Requirement
Restate, in full and unchanged, the entries that follow, but not their pictures.

══ Listed entries

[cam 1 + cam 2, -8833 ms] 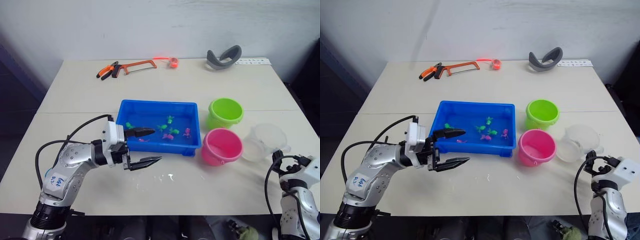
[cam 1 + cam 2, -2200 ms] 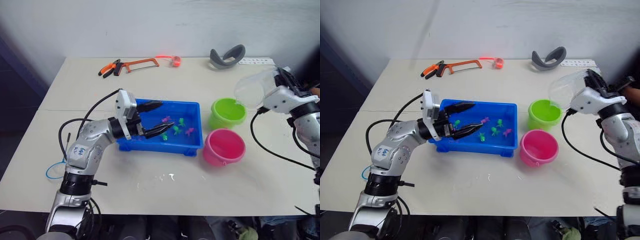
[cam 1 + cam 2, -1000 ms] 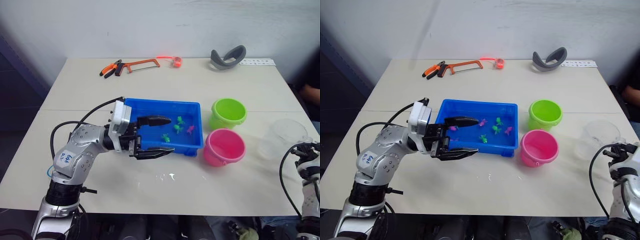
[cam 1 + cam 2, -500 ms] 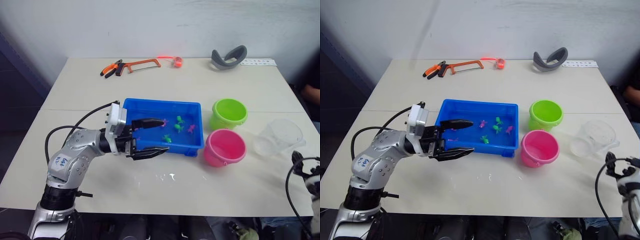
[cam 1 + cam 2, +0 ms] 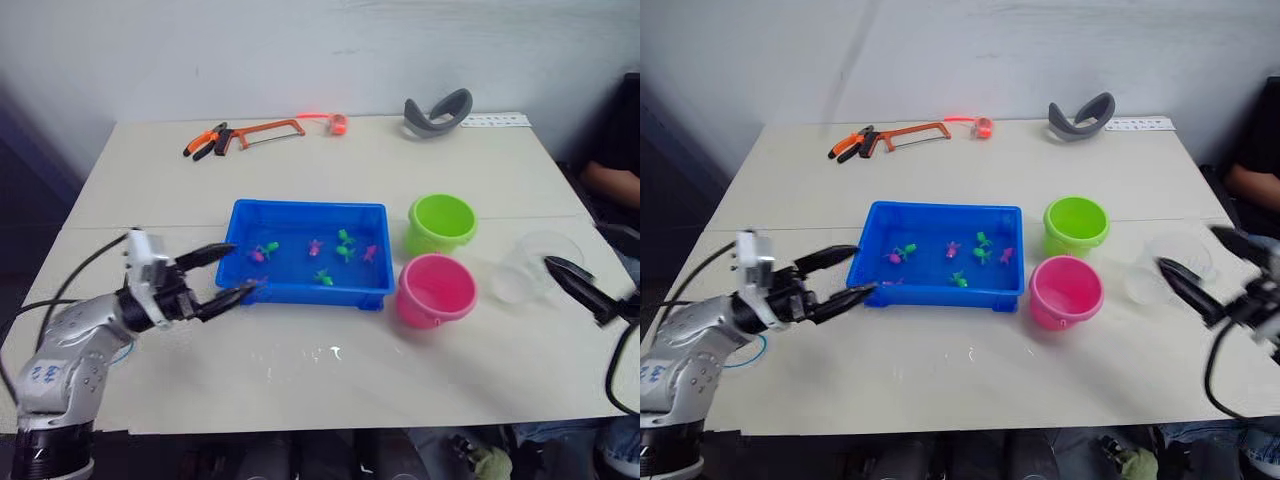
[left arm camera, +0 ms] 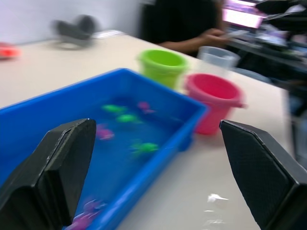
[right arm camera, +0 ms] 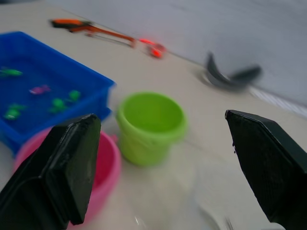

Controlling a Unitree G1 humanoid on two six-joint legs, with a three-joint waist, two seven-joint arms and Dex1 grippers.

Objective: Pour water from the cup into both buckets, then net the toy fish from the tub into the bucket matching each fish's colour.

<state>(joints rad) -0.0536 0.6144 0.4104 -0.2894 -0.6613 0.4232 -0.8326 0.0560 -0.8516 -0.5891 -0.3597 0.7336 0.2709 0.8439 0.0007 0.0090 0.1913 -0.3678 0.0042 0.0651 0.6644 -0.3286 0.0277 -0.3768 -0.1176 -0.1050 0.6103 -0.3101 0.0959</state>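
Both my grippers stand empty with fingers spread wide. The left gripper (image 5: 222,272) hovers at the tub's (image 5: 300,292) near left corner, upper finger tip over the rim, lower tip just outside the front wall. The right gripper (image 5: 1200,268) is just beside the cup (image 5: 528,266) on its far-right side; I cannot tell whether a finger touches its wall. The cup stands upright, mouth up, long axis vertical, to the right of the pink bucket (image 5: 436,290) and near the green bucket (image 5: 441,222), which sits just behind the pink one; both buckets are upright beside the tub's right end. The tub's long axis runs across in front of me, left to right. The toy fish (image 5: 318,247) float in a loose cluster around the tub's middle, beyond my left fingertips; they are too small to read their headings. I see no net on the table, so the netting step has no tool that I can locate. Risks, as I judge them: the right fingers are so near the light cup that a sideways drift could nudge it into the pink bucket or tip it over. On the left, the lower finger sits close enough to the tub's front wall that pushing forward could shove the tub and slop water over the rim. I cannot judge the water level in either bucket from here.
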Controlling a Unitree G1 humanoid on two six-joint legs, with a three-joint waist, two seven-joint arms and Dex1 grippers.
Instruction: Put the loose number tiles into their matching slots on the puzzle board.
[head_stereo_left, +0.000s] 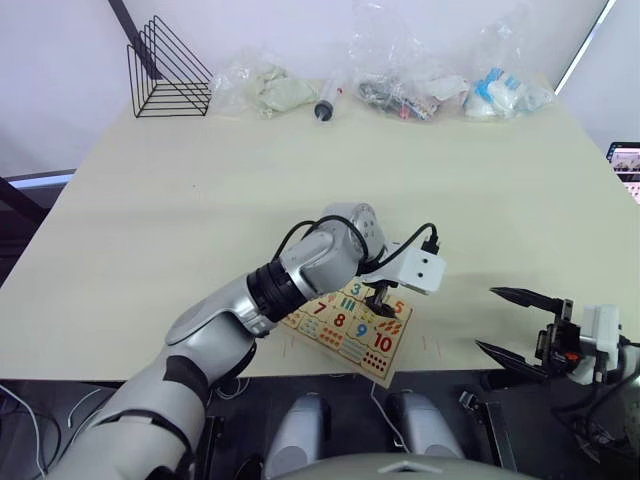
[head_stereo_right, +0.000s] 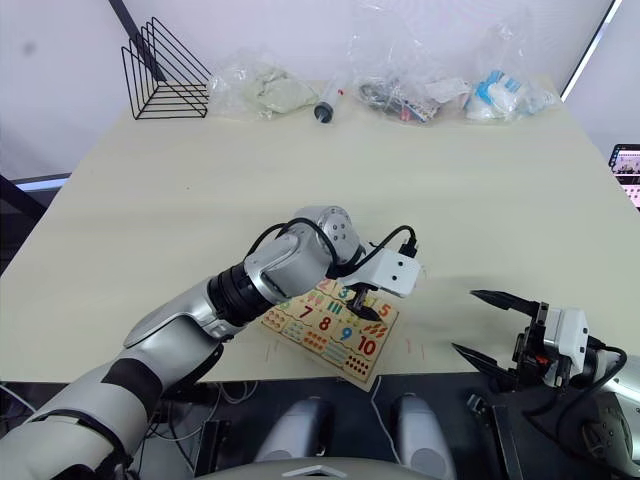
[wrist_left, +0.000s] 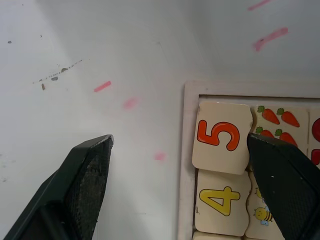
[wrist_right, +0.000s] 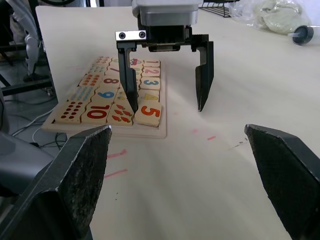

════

Written reply
[cam 1 + cam 2, -8833 ms] 
[cam 1 + cam 2, -2200 ms] 
[cam 1 + cam 2, -1000 ms] 
[cam 1 + cam 2, -500 ms] 
[cam 1 + cam 2, +0 ms] 
[left arm camera, +0 ms] 
[right arm camera, +0 ms] 

Controlling a Unitree G1 humanoid on two six-joint legs, with a three-joint waist, two seven-joint arms and Dex1 grippers.

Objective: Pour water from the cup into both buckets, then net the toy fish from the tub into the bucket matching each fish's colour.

<state>(joints rad) -0.0536 0.6144 0.4104 -0.2894 -0.6613 0.4232 -0.8326 0.0560 -0.8516 -0.5891 -0.3597 0.7336 0.2709 0.8439 0.0007 0.0090 0.1913 -0.3678 0.0042 0.0651 0.6644 -0.3286 0.0277 -0.3768 -0.1176 -0.1050 0.6103 -0.3101 0.0959</state>
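Both my grippers stand empty with fingers spread wide. The left gripper (image 5: 222,272) hovers at the tub's (image 5: 300,292) near left corner, upper finger tip over the rim, lower tip just outside the front wall. The right gripper (image 5: 1200,268) is just beside the cup (image 5: 528,266) on its far-right side; I cannot tell whether a finger touches its wall. The cup stands upright, mouth up, long axis vertical, to the right of the pink bucket (image 5: 436,290) and near the green bucket (image 5: 441,222), which sits just behind the pink one; both buckets are upright beside the tub's right end. The tub's long axis runs across in front of me, left to right. The toy fish (image 5: 318,247) float in a loose cluster around the tub's middle, beyond my left fingertips; they are too small to read their headings. I see no net on the table, so the netting step has no tool that I can locate. Risks, as I judge them: the right fingers are so near the light cup that a sideways drift could nudge it into the pink bucket or tip it over. On the left, the lower finger sits close enough to the tub's front wall that pushing forward could shove the tub and slop water over the rim. I cannot judge the water level in either bucket from here.
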Controlling a Unitree G1 humanoid on two six-joint legs, with a three-joint waist, two seven-joint arms and Dex1 grippers.
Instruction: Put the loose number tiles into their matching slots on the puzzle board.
[head_stereo_left, +0.000s] 
[head_stereo_right, +0.000s] 
[wrist_left, +0.000s] 
[wrist_right, +0.000s] 

No further work remains in this exercise.